┏━━
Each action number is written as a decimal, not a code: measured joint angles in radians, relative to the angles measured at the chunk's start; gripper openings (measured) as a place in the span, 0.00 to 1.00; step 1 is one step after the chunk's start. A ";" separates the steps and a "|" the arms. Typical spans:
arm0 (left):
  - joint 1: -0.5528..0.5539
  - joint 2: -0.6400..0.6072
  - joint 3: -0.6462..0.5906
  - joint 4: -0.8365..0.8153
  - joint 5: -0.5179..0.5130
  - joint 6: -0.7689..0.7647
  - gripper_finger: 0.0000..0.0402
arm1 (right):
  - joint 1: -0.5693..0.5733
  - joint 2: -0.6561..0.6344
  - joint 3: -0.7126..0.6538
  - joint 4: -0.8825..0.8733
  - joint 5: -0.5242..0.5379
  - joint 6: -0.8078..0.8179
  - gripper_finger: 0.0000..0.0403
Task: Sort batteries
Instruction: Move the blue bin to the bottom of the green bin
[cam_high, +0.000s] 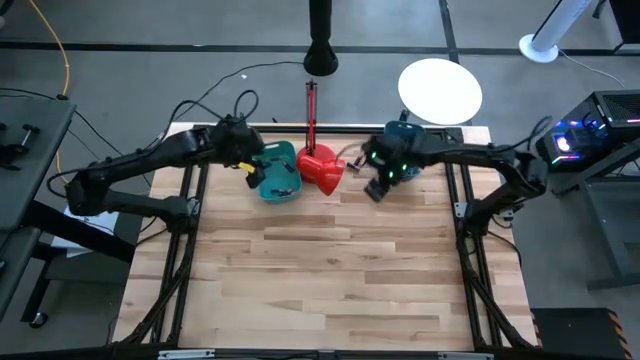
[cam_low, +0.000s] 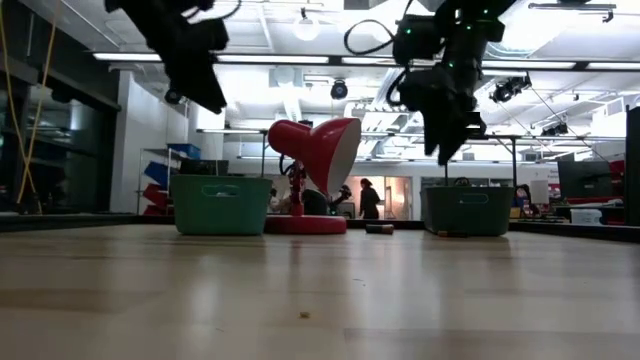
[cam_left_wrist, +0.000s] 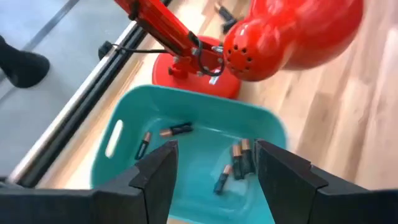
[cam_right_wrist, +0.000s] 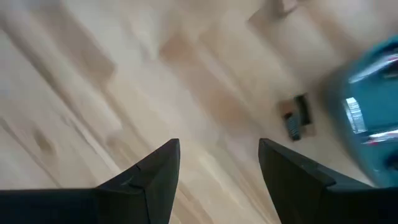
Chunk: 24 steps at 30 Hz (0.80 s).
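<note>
left pincer hangs above the left teal bin at the far side of the worktop, fingers spread apart, nothing between them. the left wrist view looks down into that bin: several batteries lie on its floor, one pair side by side near the middle, one lying across near the far wall, one close to the wall with the handle slot, one more tilted beside the pair. red lamp stands just beside the bin, between the two bins, its base touching or almost touching the bin's far rim, can't tell which. lamp head leans over the wood next to the bin

right pincer is up in the air over bare wood next to the right teal bin, fingers spread, holding nothing. right wrist view shows two small batteries lying on the wood close to each other, just beside the bin's edge, outside it. low view shows a small dark battery on the worktop between lamp base and right bin, both pincers well above the surface, left bin on the other side of the lamp

a person stands far back in the room; a shoe shows on the floor beyond the worktop edge
</note>
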 joint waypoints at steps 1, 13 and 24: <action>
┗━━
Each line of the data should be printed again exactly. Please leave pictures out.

Each action number is written as a decimal, not a code: measured joint angles in radians, relative to the angles measured at the chunk's start; gripper openings (measured) as a place in the span, 0.00 to 1.00; step 1 is one step after the chunk's start. A ";" separates the steps and a "|" the arms. Typical spans:
arm0 (left):
  - joint 1: -0.5528..0.5539
  - joint 2: -0.6400..0.6072
  - joint 3: -0.6462..0.5906
  - joint 4: -0.8365..0.8153
  - joint 5: -0.5179..0.5130
  - joint 6: -0.7689..0.7647
  - gripper_finger: 0.0000..0.0402
arm1 (right):
  - joint 1: -0.5693..0.5733
  - joint 2: -0.6561..0.6344
  - joint 3: -0.7126..0.6538
  - joint 4: -0.8825..0.8733
  - joint 5: -0.5242..0.5379
  - joint 6: -0.8078..0.8179
  - gripper_finger: 0.0000..0.0403
Task: Sort batteries
Instruction: Move the blue bin to the bottom of the green bin
[cam_high, +0.000s] 
[cam_low, +0.000s] 
[cam_left_wrist, +0.000s] 
[cam_right_wrist, +0.000s] 
Chunk: 24 steps at 30 Hz (0.80 s).
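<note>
left pincer hangs above the left teal bin at the far side of the worktop, fingers spread apart, nothing between them. the left wrist view looks down into that bin: several batteries lie on its floor, one pair side by side near the middle, one lying across near the far wall, one close to the wall with the handle slot, one more tilted beside the pair. red lamp stands just beside the bin, between the two bins, its base touching or almost touching the bin's far rim, can't tell which. lamp head leans over the wood next to the bin

right pincer is up in the air over bare wood next to the right teal bin, fingers spread, holding nothing. right wrist view shows two small batteries lying on the wood close to each other, just beside the bin's edge, outside it. low view shows a small dark battery on the worktop between lamp base and right bin, both pincers well above the surface, left bin on the other side of the lamp

a person stands far back in the room; a shoe shows on the floor beyond the worktop edge
</note>
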 joint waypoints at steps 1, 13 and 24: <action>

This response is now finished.